Sampling quality has changed over the last two decades. This is a result of technology altering the way consumers want to interact with surveys, and the move to more convenient, cheaper and faster online surveys. Without telephones, call centers and random dialers, we all rely on access panels to supply participants.
The result is that they are neither truly random nor necessarily representative of the population; they may even answer hundreds of surveys every month. Participants are often recruited into these panels on the promise of being able to earn money from home and frequently join several panels at once. There are many technology advances that help minimize the worst of these problems but often research buyers are unaware of the potential issues and pitfalls.
3. Quick turnaround does have an impact on quality.
This is an uncomfortable truth for us all to talk about: in our rush to inform businesses at ever-faster rates, speed can – and does – vastly undermine quality. We don’t like to say this, because we fear being seen as slow or a barrier to making decisions quickly. But the reality is that a bad decision is worse for us all. I am as guilty as anyone in trying to speed up delivery. It is right that we find technologies that help us do this, but I also believe that the push for absolute speed isn’t necessarily a good thing.

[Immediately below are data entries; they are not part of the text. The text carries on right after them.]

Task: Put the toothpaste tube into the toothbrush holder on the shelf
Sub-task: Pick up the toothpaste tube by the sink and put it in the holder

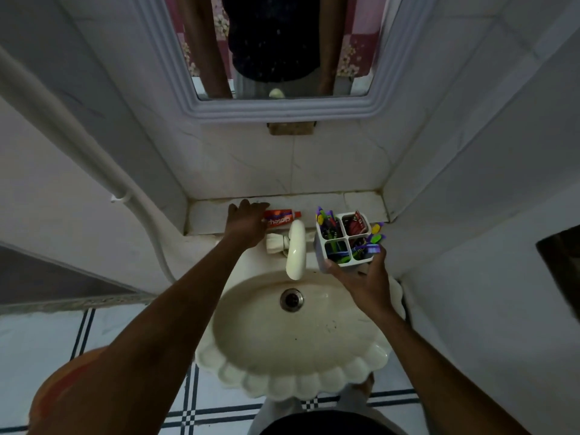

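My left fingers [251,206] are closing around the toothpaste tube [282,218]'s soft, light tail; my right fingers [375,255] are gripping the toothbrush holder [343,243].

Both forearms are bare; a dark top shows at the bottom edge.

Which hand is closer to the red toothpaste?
Left. The left hand rests on the toothpaste tube on the shelf; the right hand holds the toothbrush holder beyond the tap.

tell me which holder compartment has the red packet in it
The back-right compartment of the toothbrush holder; the other three hold toothbrushes.
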Demonstrator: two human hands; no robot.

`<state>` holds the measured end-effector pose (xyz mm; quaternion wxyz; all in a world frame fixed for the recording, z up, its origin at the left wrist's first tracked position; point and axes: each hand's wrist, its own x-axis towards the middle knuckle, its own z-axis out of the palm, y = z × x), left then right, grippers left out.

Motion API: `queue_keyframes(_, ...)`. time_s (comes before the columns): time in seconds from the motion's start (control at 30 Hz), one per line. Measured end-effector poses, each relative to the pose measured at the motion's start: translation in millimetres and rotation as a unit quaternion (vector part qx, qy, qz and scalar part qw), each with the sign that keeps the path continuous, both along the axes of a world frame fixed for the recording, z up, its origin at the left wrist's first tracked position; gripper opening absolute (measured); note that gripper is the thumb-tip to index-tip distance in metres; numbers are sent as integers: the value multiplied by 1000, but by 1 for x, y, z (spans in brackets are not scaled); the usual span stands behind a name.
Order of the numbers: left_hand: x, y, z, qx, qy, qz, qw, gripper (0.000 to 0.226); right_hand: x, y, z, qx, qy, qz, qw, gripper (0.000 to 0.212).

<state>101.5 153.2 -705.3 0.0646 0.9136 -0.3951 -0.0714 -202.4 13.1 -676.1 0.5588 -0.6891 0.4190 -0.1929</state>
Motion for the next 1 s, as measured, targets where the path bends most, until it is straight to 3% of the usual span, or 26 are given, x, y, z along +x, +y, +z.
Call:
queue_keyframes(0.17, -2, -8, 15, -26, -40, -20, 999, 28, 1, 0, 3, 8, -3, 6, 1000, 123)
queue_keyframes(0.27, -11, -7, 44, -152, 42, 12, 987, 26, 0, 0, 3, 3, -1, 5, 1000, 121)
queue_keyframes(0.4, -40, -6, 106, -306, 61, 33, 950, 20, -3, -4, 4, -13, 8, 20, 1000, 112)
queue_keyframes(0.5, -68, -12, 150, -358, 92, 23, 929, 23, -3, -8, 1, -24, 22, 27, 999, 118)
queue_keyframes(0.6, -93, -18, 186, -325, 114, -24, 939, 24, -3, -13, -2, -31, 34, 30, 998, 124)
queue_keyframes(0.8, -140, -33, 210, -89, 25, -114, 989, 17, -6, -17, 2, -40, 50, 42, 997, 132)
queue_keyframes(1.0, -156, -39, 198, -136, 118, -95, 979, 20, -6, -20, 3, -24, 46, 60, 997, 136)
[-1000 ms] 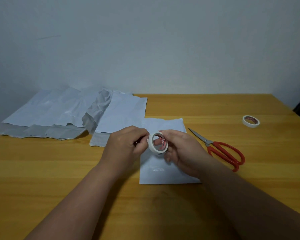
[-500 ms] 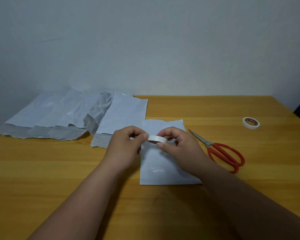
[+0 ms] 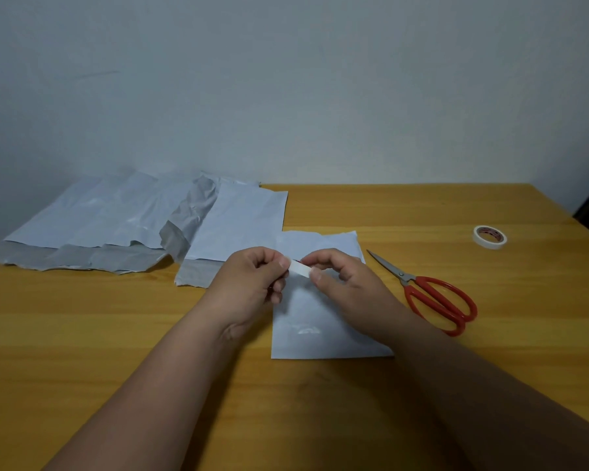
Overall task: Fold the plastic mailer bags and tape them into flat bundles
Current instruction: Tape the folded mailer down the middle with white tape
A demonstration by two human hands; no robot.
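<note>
Wooden table (image 3: 82, 334) against a plain pale wall (image 3: 286, 79) (dark edge at far right).

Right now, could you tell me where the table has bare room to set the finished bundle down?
Bare wood lies at the near left, below the unfolded mailer bags and left of the left hand. Another patch runs along the far edge, between those bags and the spare tape roll. It is crowded around the folded mailer, both hands and the scissors.

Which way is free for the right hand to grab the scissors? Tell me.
Probably straight to its right: the scissors lie on bare table just beside the right hand, nothing between. But its fingers hold the tape.
</note>
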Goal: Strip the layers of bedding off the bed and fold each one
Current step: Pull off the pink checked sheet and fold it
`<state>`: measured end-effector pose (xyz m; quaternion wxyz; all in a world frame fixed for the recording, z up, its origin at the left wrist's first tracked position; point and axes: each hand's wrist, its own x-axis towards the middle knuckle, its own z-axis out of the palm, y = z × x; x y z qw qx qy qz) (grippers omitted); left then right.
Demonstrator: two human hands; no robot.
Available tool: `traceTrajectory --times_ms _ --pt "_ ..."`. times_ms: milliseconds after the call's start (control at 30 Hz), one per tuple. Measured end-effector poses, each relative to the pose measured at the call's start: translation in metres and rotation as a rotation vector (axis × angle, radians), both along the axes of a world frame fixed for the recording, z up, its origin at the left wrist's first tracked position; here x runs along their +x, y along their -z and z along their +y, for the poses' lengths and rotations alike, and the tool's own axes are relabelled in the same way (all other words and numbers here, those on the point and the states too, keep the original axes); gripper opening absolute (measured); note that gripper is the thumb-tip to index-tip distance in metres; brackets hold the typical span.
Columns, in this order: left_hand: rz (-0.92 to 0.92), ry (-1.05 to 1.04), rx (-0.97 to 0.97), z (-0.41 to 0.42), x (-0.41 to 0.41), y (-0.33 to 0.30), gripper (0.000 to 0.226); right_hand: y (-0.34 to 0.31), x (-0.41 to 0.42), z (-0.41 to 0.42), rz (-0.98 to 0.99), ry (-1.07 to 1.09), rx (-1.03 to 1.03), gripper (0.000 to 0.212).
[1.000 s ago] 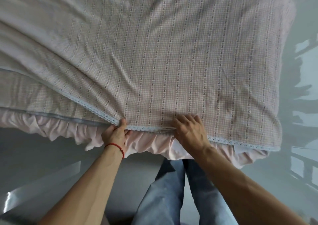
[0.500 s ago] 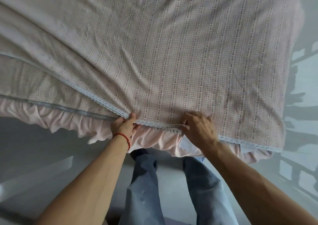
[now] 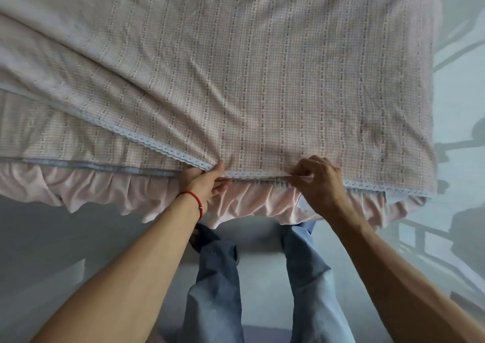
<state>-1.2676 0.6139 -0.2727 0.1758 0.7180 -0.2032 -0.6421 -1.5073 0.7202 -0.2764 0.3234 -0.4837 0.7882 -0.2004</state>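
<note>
Checked pink cover (image 3: pixel 262 80) pinched at its lace hem (image 3: pixel 162 147) by left hand (image 3: pixel 202 183) and right hand (image 3: pixel 319 182); stretching lengthwise away; right pinch seemingly closed.

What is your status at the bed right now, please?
Left hand and right hand both pinching the lace edge of the checked cover. Cover not yet off the bed. Nothing in the way.
</note>
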Motion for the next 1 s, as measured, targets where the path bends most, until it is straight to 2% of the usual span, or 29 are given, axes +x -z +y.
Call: traceTrajectory --times_ms 100,200,267,433,500,533,600,700,767,833,933,1000 --pt "0.028 0.000 -0.003 0.001 0.003 -0.001 0.023 -0.001 -0.004 0.005 -0.086 0.062 -0.022 0.019" --pt "0.028 -0.007 -0.017 0.003 0.003 0.000 0.019 0.004 -0.004 0.009 0.090 -0.124 -0.103 0.018" --pt "0.026 -0.007 0.007 0.003 0.002 0.000 0.019 0.008 0.001 0.007 0.211 -0.262 -0.071 0.016" --pt "0.060 -0.048 0.120 -0.013 0.012 0.002 0.032 -0.030 0.020 -0.055 0.376 -0.552 0.484 0.005" --pt "0.048 -0.166 0.100 -0.035 0.030 0.003 0.040 -0.051 0.037 -0.089 0.421 -0.636 0.597 0.018" --pt "0.053 -0.219 0.079 -0.049 0.041 0.003 0.045 -0.056 0.046 -0.104 0.414 -0.618 0.572 0.023" --pt "0.074 -0.339 0.024 -0.084 0.065 -0.002 0.051 -0.055 0.068 -0.127 0.347 -0.508 0.359 0.025" --pt "0.072 -0.483 -0.095 -0.115 0.103 -0.010 0.029 -0.047 0.107 -0.149 0.134 -0.374 0.044 0.021" --pt "0.014 -0.483 -0.165 -0.107 0.119 -0.015 0.021 -0.037 0.130 -0.158 0.097 -0.380 -0.023 0.033" --pt "-0.042 -0.505 -0.191 -0.085 0.132 -0.013 0.021 -0.025 0.145 -0.162 0.107 -0.405 0.007 0.057" --pt "-0.064 -0.432 -0.134 -0.063 0.153 0.007 0.017 0.002 0.155 -0.155 0.145 -0.520 0.201 0.104" --pt "-0.057 -0.347 -0.085 -0.065 0.159 0.017 0.019 0.019 0.157 -0.149 0.175 -0.546 0.284 0.114"
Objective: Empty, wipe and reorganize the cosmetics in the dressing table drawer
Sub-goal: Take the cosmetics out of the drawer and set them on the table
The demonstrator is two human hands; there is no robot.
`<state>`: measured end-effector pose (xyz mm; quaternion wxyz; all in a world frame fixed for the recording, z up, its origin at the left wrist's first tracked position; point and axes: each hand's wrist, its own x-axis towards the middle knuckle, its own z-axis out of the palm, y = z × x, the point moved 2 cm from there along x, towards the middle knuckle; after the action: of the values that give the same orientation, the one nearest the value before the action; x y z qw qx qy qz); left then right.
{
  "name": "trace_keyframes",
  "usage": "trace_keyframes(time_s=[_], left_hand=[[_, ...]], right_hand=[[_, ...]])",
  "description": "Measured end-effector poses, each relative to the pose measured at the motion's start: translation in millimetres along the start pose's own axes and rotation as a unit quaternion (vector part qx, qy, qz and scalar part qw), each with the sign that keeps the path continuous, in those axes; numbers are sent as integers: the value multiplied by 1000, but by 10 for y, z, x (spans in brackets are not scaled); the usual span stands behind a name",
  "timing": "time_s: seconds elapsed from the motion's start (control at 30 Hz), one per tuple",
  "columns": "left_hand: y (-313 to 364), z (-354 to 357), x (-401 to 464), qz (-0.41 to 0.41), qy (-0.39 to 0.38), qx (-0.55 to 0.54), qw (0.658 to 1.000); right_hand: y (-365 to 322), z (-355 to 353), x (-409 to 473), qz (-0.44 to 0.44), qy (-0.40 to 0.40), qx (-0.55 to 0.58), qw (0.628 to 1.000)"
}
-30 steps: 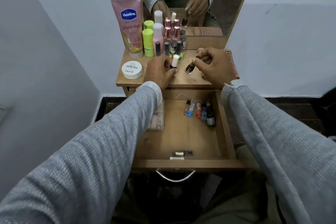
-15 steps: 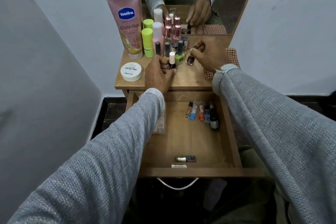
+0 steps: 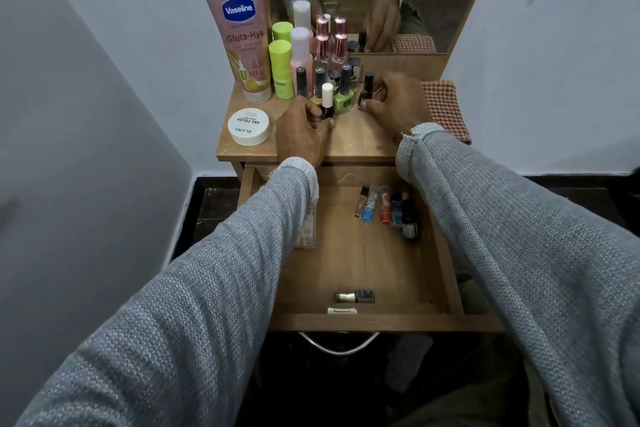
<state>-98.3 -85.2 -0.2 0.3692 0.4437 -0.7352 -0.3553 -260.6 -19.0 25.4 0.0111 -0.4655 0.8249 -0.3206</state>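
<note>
Both hands were at the tabletop (image 3: 363, 146), each setting down a small bottle taken out of the drawer (image 3: 367, 263). The left hand (image 3: 304, 135) pinched a dark bottle with a white cap (image 3: 327, 100) low on its body, standing it upright at the front of the cluster of polish bottles, just beside the green bottle (image 3: 343, 99). The right hand (image 3: 391, 104) held a dark bottle with a black cap (image 3: 366, 90) between thumb and fingertips, at the right edge of the same cluster; whether its base already touched the wood was hard to tell.

To do this well, each bottle needed to sit flat before the fingers let go, and the fingers had to draw back toward the person, not sideways, since the neighbours stood close and would topple easily. The drawer was not yet empty: a row of small tubes (image 3: 384, 208) lay at its back right, a gold-capped bottle (image 3: 355, 296) near the front, and a clear flat case (image 3: 306, 229) at the left under the sleeve.
</note>
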Motion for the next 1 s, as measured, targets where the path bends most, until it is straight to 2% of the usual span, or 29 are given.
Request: trace_keyframes(time_s=[0.33,0.5,0.63,0.73,0.87,1.0], left_hand=[[-2,12,-47,-7,2,-13,1000],[-22,20,-143,8,-5,-55,998],[-53,-32,-261,46,-34,-76,995],[-112,-123,-384,79,-88,-82,990],[-217,-256,-573,114,-148,-70,980],[-295,-353,-722,171,-160,-29,972]], right_hand=[[49,14,-7,20,-3,27,999],[9,-192,-198,-47,18,51,997],[18,-388,-430,-75,1,66,995],[50,-483,-633,-69,-45,57,995],[52,-456,-911,-69,-162,-9,984],[77,-294,-1100,-82,-267,-110,954]])
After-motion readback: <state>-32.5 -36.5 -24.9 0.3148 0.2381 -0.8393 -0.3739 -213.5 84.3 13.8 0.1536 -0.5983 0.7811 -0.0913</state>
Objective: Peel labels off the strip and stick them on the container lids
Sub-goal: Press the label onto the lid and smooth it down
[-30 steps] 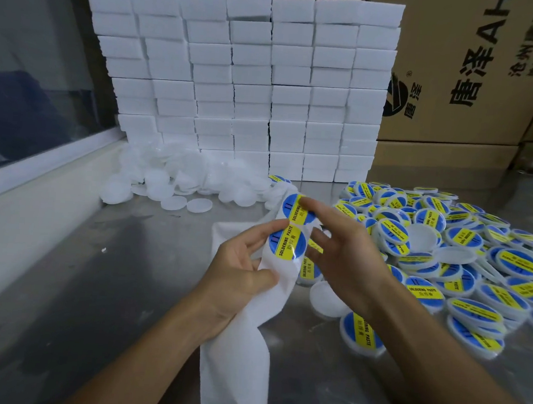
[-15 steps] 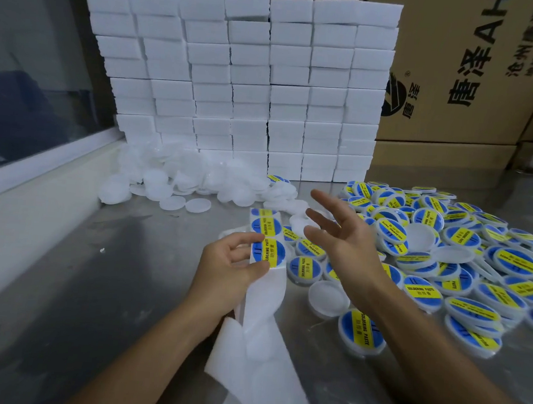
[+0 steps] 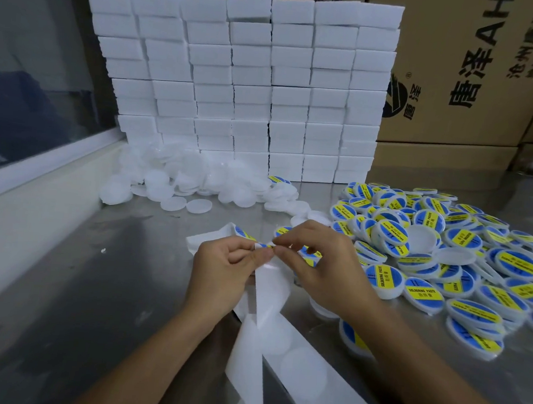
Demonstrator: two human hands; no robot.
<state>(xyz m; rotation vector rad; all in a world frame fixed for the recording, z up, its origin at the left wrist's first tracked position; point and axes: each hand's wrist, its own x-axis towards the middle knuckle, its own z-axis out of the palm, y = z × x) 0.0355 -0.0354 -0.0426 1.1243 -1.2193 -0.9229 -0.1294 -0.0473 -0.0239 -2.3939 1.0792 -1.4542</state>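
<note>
My left hand (image 3: pixel 221 274) grips a white backing strip (image 3: pixel 271 285) that bends over its fingers and trails toward the table's near edge. My right hand (image 3: pixel 324 263) pinches the edge of a blue-and-yellow round label (image 3: pixel 266 246) at the strip's fold, fingertips touching the left thumb. More labels on the strip (image 3: pixel 240 231) show behind the left hand. Labelled lids (image 3: pixel 464 268) lie heaped to the right. Plain white lids (image 3: pixel 177 188) are piled at the back left. One unlabelled lid (image 3: pixel 320 308) lies partly hidden under my right wrist.
A wall of stacked white boxes (image 3: pixel 255 86) stands at the back of the steel table (image 3: pixel 86 283). Cardboard cartons (image 3: pixel 466 77) rise behind on the right. A window ledge (image 3: pixel 38 164) runs along the left side.
My right hand, open above the lids half a second ago, has come back to the strip and now pinches a label. The left hand has folded the strip over its fingers.
</note>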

If you structure your research into iterations then findings are put into use faster and brands get closer to consumers, because this allows insight to be curated over time. We all have to call out bad uses of data and be ready to caveat where speed may inhibit quality.
4. Insight isn’t always the goal.
This is hard for anyone to swallow but sometimes execs commission consumer insight to prove an argument or a course of action was the right one. Sometimes we focus so much on the need to find an insight that we lose sight that sometimes the objective actually isn’t to find an insight at all! End users are not always looking for advice or a recommendation and the uncomfortable truth – often left unsaid – is that organizational politics is a big driver in commissioning work. This is not a purist need for some form of truth but the cold need to confirm a decision, back up a position or inform a pre-calculated strategy. All of these are no less valuable to an organization but insight is not always the driver for growth.
5. Reports don’t always add value.
This is a hard one for me to say, as I was taught that the report is everything and that the whole reason for being was the insight and value-add contained in the report. Two decades ago, we used to be proud to advise that the report would take two weeks because we would crunch the numbers, sift the evidence and weight up the arguments before revealing the conclusions. Today I believe the uncomfortable truth that no one ever admits is that 50% of the cost of custom market research is in the creation and delivery of a report. That is a high sum. Maybe the end user would be better off not taking the report and instead commissioning more insight projects instead? Is it better to inform more decisions?
The uncomfortable truth for a lot of people – in both agency- and client-side roles – is that often the C-suite execs and middle managers in a business know the dynamics of their industry, their products, competitors and markets better than some of the people writing the reports, so a more effective model of insight generation might be to work with the end user so they understand the data and how to take an informed decision from it, rather than giving them a conclusion or result.
Facing uncomfortable truths
Most uncomfortable truths point toward the fact that the industry is evolving yet again, which cannot be seen as anything but more opportunities for market research. And those truths that don’t point toward evolution signal a weakness in our industry that we can strengthen with much-needed change. Facing up to these uncomfortable truths will only lead to more innovation, and that starts with talking about them.